Up to now, HUS has not provided an official document unless people ask for it specifically — patients get their test results electronically.
That takes time, which can push the certificate validity out of the 72 hours required by airlines and many countries.
Last week passengers were pulled from a flight to Amsterdam when it became clear their Covid documentation was not good enough for the Dutch authorities. Finnish-language certificates and text messages are not enough to enter the Netherlands.

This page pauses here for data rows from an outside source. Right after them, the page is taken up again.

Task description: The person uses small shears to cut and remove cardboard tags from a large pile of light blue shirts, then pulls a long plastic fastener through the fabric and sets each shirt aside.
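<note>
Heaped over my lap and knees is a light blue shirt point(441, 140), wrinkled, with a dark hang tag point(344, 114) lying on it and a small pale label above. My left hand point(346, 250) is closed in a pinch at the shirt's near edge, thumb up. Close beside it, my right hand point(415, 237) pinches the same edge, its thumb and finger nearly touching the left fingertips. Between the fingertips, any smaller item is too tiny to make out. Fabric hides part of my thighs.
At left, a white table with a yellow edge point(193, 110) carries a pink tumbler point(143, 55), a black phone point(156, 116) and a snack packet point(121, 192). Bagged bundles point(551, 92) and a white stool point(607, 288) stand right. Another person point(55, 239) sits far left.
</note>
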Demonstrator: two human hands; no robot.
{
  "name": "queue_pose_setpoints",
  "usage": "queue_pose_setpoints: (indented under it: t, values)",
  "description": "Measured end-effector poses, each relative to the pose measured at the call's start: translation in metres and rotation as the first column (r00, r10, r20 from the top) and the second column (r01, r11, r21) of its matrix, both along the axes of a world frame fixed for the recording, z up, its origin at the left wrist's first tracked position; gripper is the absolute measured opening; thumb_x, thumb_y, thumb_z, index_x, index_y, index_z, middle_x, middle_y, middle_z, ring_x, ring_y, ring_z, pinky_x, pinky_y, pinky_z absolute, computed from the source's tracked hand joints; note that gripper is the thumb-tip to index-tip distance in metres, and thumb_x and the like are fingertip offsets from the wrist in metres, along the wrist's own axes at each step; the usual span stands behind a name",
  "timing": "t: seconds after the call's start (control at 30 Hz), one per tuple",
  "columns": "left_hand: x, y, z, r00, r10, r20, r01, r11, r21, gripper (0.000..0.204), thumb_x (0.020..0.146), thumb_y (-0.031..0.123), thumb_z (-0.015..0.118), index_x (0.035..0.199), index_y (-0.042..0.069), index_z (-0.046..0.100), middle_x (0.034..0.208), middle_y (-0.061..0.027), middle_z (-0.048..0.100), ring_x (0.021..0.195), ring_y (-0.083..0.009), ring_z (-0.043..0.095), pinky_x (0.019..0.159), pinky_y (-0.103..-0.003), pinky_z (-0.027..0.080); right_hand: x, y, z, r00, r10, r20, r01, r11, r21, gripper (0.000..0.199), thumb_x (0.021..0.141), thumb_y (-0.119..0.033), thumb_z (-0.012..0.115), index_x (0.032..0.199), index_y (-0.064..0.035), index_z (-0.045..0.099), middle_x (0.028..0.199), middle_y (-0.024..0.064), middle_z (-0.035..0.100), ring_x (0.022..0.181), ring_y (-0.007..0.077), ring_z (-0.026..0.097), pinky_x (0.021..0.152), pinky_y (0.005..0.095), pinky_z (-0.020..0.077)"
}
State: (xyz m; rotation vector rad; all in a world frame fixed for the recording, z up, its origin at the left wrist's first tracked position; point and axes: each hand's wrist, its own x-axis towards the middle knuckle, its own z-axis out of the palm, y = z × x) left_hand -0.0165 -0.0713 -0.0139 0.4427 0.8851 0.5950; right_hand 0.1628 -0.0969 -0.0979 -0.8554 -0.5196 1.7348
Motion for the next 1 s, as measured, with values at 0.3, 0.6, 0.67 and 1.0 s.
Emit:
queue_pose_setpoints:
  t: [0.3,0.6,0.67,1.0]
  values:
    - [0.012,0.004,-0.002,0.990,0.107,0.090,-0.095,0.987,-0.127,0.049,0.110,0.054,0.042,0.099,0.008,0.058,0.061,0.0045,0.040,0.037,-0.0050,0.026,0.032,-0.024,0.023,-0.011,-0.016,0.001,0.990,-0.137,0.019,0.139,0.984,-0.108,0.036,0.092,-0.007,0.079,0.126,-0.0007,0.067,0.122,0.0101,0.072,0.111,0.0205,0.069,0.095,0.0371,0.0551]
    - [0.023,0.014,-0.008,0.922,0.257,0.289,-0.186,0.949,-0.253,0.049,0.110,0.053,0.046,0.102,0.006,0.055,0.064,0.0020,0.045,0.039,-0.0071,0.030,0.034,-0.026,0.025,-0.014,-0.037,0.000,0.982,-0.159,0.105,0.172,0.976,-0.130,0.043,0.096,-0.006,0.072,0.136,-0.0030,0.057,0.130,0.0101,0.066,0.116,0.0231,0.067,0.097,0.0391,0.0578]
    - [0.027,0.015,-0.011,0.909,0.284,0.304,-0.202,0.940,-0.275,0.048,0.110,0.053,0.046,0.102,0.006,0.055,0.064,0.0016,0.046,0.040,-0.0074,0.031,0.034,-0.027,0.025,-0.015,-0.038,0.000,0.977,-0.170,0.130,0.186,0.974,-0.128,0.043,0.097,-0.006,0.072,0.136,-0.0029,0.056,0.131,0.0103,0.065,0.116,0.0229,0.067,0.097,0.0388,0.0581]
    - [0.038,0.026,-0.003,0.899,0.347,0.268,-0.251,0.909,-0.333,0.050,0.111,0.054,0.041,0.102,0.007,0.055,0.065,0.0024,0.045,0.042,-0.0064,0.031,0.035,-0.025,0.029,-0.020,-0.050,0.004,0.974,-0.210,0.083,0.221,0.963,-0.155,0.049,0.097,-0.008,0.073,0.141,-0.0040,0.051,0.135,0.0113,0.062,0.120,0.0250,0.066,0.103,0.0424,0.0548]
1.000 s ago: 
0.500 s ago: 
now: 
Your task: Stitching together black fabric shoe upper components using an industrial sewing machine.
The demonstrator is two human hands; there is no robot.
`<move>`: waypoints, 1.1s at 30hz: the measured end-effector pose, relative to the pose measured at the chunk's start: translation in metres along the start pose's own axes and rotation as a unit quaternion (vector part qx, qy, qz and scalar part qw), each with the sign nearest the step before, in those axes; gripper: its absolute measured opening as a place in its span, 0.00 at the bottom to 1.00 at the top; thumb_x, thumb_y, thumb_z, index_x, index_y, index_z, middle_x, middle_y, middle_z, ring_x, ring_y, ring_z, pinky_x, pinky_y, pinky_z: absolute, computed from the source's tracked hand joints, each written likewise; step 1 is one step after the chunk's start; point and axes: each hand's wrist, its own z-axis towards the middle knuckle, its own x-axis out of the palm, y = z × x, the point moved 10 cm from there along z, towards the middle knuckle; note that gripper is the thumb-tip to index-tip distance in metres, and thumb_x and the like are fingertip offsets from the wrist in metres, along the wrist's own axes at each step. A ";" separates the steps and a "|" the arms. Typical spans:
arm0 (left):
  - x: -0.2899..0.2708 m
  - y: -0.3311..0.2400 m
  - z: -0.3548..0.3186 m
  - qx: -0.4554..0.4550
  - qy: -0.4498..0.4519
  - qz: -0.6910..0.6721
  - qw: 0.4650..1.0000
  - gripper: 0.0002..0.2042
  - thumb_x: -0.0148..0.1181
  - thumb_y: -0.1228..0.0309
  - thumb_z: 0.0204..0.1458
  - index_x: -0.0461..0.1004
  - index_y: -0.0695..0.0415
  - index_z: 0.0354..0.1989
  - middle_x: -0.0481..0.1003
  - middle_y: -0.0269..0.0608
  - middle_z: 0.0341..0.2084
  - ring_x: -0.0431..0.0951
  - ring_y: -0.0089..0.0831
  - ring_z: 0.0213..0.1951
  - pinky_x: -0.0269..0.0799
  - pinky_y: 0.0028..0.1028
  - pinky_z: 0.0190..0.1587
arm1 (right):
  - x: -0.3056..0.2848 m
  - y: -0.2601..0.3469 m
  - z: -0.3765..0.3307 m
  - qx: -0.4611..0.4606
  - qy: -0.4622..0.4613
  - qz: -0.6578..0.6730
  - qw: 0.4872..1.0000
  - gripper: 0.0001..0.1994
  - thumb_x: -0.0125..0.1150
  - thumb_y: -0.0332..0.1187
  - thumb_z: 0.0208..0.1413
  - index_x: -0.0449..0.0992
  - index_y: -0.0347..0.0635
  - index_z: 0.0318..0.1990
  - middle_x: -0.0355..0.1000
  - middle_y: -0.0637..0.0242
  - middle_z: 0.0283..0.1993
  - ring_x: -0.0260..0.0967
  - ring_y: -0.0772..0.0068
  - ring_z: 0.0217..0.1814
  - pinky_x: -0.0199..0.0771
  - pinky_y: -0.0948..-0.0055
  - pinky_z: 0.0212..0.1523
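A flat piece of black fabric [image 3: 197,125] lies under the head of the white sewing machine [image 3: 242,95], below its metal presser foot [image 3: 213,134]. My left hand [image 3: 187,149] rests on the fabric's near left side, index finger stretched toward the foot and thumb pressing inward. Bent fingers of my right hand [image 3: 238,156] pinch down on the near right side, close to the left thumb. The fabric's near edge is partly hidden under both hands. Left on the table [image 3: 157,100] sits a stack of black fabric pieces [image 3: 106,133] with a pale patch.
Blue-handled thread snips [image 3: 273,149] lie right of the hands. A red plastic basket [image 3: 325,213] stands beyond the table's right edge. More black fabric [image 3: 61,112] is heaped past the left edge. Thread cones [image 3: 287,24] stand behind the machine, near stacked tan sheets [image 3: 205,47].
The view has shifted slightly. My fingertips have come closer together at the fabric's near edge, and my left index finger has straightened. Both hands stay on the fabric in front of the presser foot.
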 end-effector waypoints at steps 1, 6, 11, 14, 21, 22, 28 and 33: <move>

HUS says it is now looking at automating the system to enable it to provide certificates in other languages.
"Now you get the results in different languages, but there are no templates for the certificates," said HUS head of diagnostics, Lasse Lehtonen, who says English will be one of the first options offered.
Other issues also need to be resolved when providing legal documentation like this.
"The person being tested must be able to prove their identity," said Lehtonen. "Some countries demand a passport number. At the moment, when a person comes for a test, they are asked their name and social security number, but checks aren't as strict as they should be if you're doing this for an official document."
Finnair says that passengers are themselves responsible for obtaining all the correct documents. The Ministry for Foreign Affairs recommends that travellers secure a certificate in English, rather than Finnish.
The ministry also states that travellers should be absolutely certain their journey is necessary, and check the up-to-date advice on entry requirements for their destination before they make the trip.